YouTube information
- Channel: Sailing La Vagabonde;
- Years active: 2014–present
- Genres: Sailing; cruising;
- Subscribers: 1.97 million
- Views: 466 million
- Website: sailing-lavagabonde.com

= Sailing La Vagabonde =

Australian sailing/cruising YouTube channel since 2014

 Sailing La Vagabonde is a YouTube channel run by Australian video bloggers Riley Whitelum and Elayna Carausu along with their children Lenny and Darwin. The channel documents the couple's life aboard their sailing tri-maran La Vagabonde. The channel has over 1.97 million subscribers and is the most popular sailing YouTube channel. In November 2019, they received significant media attention for sailing Greta Thunberg onboard La Vagabonde from Virginia to Lisbon for the 2019 United Nations Climate Change Conference in Madrid.

==History==
The channel was founded in 2014 after Whitelum and Carausu met in Greece. The couple sustains their sailing by producing a weekly video blog on YouTube that is also funded by income from the crowdfunding web site Patreon.
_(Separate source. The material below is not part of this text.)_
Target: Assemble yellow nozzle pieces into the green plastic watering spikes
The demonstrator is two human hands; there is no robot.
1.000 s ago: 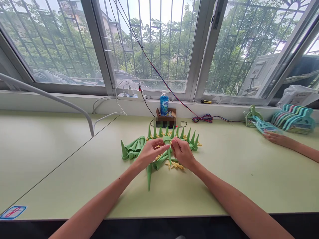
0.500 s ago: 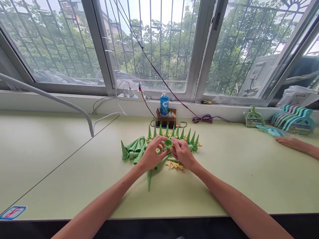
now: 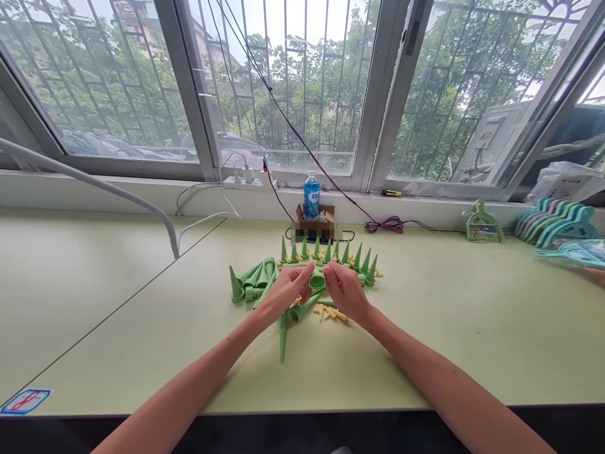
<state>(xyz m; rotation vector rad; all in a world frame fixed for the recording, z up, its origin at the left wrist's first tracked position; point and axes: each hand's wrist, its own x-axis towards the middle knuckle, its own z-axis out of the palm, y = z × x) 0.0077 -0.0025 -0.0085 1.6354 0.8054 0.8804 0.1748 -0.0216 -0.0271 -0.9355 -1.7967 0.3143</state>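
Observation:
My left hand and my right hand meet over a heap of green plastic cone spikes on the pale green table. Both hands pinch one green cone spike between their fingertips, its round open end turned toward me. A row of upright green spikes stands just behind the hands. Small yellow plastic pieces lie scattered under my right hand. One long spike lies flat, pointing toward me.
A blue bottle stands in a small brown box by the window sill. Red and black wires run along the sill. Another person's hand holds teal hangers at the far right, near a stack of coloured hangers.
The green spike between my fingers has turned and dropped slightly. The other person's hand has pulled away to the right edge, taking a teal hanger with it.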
The series began aboard their Beneteau Cyclades sailboat. Following the success of their channel, they negotiated a discounted price with the company Outremer for the catamaran that they sailed from 2017 until 2022. Their next sailboat, a Rapido 60 trimaran, was launched on 2023. Between 2014 and 2022, the pair sailed over 100,000 mi combined, including four Atlantic Ocean crossings and one Pacific Ocean crossing. In March 2023, one of their videos received international media attention as it showed Whitelum fighting off a pack of monkeys that attacked him and his children on an island beach in Thailand.